Julius listens quietly, unsure whether it was better to stay or go. On one hand Sirius looked like he wanted nothing more than to curl back into his bed, or rather the floor, and wallow in his grief. On the other, Julius' body was stiff and sore and he was tired of walking away only to be met face to face with the problem all over again.
"My mother can sometimes be…a lot. Overbearing, protective-"
"A control freak, a know-it-all- Sorry." Sirius counts off, but has the decency to look sheepish at Julius' frown. He wasn't necessarily wrong but the boy was trying to make a point.
"Even so I know it comes from a place of love. I don't really know the whole story, but Uncle Lucius once told me there was a lot she had to give up when she married into the family. She never took it out on me. Blamed me, hit or yelled. Never let it show if she was bitter about it.
"Grandma Walburga wasn't the best either. Before she passed she was really critical of my mom for how she chose to raise me. I was too young to get it at the time, but I know it's because of her that I turned out like me and not like…well we're working on Draco."
Julius tugs at the hair at the nape of his neck nervously, looking up to see his uncle's eyes boring into him. Not quite a dawning understanding on his face but not quite a rejection of his words either.
"I guess what I'm trying to say is that if I were to leave today, she wouldn't be the kind to remove me from the sitting room."
Sirius holds his gaze, the words sinking between them, before looking down in a long exhale. His calloused hand comes up to squeeze Julius' shoulder.
"Yeah." He concedes, voice sounding far away as he ponders his own thoughts. "She's not."
When Galatea returns she lets her son squeeze her forearm as hard as he needed to prove that she had gotten it healed at St Mungos.
"I told them I got pinned in a car door." His mother recounts to him. "You should've seen their faces. They would've been less concerned if I'd just told them the truth."
The two of them are eating a dinner prepared by Kreacher, the house elf sitting closer to Galatea than his usual spot near the end of the table, mumbling about how the turkey wasn't to his satisfaction even though it was delicious as always.
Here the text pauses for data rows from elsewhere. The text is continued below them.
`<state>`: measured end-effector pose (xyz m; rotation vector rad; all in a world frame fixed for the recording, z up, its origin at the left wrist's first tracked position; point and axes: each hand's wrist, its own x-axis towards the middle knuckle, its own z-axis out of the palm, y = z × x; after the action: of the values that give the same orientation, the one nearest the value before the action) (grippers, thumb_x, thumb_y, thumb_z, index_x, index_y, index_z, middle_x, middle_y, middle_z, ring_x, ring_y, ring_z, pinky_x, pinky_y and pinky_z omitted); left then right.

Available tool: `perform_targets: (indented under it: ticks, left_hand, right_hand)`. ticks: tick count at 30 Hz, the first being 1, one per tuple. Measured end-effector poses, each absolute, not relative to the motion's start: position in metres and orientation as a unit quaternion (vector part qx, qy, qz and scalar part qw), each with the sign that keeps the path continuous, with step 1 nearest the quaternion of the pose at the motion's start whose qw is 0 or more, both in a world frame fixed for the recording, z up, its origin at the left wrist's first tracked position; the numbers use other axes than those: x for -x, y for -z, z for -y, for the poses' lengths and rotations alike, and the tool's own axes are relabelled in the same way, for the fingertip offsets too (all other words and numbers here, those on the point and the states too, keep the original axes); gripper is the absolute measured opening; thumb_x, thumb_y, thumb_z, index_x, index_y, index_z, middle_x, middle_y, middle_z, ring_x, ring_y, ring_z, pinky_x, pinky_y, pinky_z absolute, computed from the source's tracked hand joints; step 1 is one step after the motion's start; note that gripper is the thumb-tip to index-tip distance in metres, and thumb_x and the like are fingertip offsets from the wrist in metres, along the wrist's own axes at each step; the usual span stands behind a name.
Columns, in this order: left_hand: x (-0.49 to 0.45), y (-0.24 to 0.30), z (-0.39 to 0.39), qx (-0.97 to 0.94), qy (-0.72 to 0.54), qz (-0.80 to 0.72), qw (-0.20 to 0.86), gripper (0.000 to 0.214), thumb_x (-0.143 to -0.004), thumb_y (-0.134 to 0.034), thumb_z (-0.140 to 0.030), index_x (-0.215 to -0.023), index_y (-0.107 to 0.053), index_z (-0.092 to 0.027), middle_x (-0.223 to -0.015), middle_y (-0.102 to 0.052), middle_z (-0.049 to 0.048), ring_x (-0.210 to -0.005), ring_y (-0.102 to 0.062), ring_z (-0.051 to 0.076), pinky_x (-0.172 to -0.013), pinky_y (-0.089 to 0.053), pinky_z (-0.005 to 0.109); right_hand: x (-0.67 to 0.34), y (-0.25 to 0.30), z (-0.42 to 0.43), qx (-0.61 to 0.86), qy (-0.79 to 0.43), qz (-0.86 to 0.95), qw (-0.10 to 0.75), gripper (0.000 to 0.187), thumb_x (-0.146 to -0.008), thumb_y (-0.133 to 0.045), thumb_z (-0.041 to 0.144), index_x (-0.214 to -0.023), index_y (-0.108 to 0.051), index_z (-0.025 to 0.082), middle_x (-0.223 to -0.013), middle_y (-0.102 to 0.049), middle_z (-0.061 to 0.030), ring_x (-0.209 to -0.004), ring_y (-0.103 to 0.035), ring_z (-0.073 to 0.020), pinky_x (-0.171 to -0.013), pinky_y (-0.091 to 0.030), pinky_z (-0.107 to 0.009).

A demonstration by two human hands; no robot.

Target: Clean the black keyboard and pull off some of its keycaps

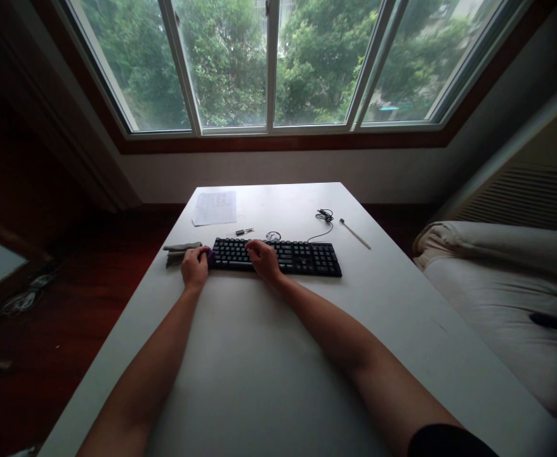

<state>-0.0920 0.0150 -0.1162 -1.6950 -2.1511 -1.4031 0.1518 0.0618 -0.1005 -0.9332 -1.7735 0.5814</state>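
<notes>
Head view shows us a white table (pixel 259 355) under a wide window (pixel 269 63). Our keyboard (pixel 302 257) lies mid-table, long axis left to right. Both arms stretch forward. Our left hand (pixel 195 266) curls at its left end, seemingly pinching a purple thing (pixel 210 254). Our right hand (pixel 264 259) rests loose on the keys, gripping nothing.

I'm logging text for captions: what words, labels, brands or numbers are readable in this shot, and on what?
Nothing here can be read.
On the sheet of paper: printed lines, too small and blurred to read.
On the keyboard: key legends too small to read; no brand shows.
</notes>
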Motion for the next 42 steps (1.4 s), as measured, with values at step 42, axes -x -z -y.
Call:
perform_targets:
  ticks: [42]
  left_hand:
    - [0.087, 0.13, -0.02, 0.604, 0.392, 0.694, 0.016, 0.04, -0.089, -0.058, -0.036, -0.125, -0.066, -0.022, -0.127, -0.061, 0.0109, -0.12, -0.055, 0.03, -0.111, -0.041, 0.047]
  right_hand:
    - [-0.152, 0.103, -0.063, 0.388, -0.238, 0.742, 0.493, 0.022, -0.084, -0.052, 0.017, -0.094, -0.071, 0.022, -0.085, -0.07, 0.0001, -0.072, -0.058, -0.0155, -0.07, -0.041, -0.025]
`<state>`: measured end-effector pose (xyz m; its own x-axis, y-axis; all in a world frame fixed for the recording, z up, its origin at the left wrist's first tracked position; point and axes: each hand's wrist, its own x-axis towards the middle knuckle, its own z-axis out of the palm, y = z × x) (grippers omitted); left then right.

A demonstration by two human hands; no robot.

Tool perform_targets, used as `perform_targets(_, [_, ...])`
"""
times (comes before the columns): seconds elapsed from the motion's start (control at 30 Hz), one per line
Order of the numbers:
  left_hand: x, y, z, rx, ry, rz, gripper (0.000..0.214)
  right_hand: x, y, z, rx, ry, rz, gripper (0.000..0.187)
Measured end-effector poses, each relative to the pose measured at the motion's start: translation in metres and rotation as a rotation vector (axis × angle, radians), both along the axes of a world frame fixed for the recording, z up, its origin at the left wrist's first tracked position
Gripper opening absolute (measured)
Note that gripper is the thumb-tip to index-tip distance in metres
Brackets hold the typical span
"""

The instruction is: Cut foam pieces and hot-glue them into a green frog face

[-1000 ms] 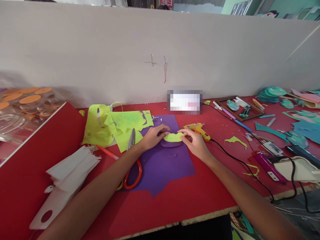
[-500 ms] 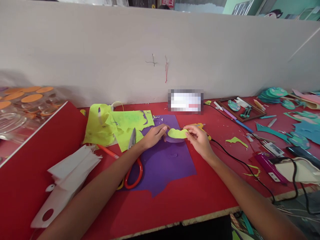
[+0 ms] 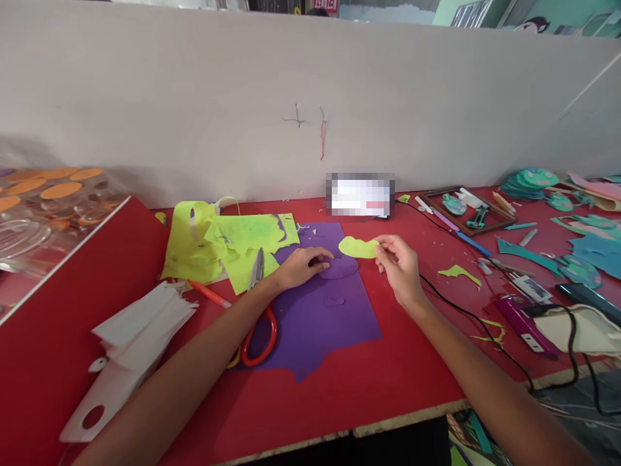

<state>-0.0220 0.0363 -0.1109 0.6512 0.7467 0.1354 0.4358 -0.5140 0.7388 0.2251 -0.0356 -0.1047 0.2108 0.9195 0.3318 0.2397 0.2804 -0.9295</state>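
My right hand point(image 3: 400, 265) pinches a small yellow-green foam cutout point(image 3: 358, 246) by its right end and holds it a little above the table. My left hand point(image 3: 303, 265) rests on a purple foam sheet point(image 3: 320, 317), fingers curled and pressing beside a small purple cutout point(image 3: 339, 268) that lies on the sheet. Red-handled scissors point(image 3: 259, 323) lie by my left forearm. The yellow glue gun is hidden behind my right hand; only its black cord point(image 3: 466, 314) shows.
Yellow-green foam scraps point(image 3: 218, 246) are piled at the left, with an orange pen point(image 3: 208, 294) and white paper pieces point(image 3: 130, 349) nearer me. A wooden tray point(image 3: 466, 210), teal cutouts point(image 3: 582, 249) and a pink device point(image 3: 519, 320) lie at the right. A grey partition point(image 3: 291, 97) backs the red table point(image 3: 363, 382).
My right hand has lifted the yellow-green cutout off the purple piece and carried it up and to the right. My left hand has let go of it and stays on the purple sheet.
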Motion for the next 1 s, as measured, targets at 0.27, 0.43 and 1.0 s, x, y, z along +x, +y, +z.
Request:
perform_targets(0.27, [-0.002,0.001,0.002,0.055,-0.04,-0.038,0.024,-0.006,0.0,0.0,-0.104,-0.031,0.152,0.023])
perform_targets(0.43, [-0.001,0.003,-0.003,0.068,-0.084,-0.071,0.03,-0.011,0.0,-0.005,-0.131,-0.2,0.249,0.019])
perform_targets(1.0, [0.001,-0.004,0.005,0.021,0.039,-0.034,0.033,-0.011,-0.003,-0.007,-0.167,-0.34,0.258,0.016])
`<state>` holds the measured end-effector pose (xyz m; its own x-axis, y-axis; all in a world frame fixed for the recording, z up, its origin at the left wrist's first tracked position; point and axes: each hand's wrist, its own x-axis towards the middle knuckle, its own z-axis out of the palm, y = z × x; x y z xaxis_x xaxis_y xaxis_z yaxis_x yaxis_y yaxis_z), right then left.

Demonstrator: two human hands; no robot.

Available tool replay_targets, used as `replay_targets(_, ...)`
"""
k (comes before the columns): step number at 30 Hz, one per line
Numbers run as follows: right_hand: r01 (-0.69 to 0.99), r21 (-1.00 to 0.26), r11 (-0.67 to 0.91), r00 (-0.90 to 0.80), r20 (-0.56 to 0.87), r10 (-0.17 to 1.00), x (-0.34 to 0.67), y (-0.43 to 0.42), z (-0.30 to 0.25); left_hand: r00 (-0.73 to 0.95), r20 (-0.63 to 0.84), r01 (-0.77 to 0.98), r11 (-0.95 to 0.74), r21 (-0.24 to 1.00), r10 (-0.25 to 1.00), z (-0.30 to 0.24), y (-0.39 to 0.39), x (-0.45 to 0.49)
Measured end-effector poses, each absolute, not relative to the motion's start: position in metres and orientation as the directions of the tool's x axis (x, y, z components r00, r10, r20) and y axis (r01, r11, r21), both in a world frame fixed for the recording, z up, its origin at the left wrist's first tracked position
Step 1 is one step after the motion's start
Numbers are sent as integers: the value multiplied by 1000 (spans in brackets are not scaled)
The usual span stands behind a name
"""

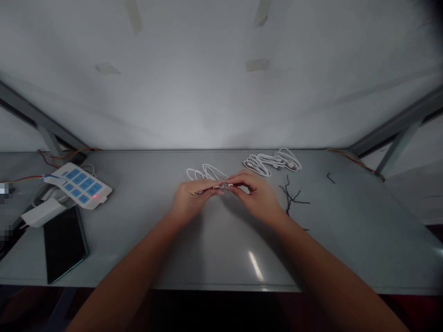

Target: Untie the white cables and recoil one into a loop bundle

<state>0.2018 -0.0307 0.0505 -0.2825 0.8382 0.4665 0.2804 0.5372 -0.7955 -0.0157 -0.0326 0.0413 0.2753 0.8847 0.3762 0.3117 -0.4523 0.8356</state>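
Pinching two tiny metal-tipped cable ends between the fingertips of both bare hands, above the middle of a grey metal bench (214, 244). Left hand (192, 196) with thumb and fingers pressed together on one cable end (216, 187), right hand (256, 196) closed the same way on a second cable end (230, 185), the two ends almost touching in the narrow gap between the hands, a fingertip grip probably suited to pieces so small. Exact shape of the ends hidden by the fingers and too small to tell. Just behind the hands, a loose loop of white cable (207, 173), apparently running to the pinched ends, though the link was hard to follow, and lying slack, perhaps to keep any pull off the grip. Farther right, a bundle of white cables (272, 162) gathered in long loops near the back edge, and nearer the right hand a tangle of thin black wires (290, 196). Off to the left, well away from the hands, a white power strip with blue switches (78, 185), its small red light (94, 196) lit, with thin red and yellow wires (69, 154) behind it, beside a white power adapter (43, 212) and a dark glass-faced tablet (64, 244) lying flat, all seemingly set aside to leave the hands' working space open.
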Motion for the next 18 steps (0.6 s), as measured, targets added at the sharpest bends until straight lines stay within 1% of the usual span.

Julius thinks it's because the old elf was showing his concern in his own Kreacher way and his mother was content to indulge him.
In the middle of Galatea assuring Kreacher it was perfectly fine, a clearing throat disrupts their meal. In the doorway Sirius stands, hands looking unsure of what to do and landing on his hips in an awkward pose.
"It's come to my attention," He starts, glancing towards Julius before flicking back to the matriarch of the house. "That I may have been acting less than…gracious."
Galatea glances around the room to Julius, thoughts coming to a mysterious conclusion before she shifts in her seat, turning her front to face the man and letting a silence grow just enough to be uncomfortable before waving her hand in a 'go on' motion.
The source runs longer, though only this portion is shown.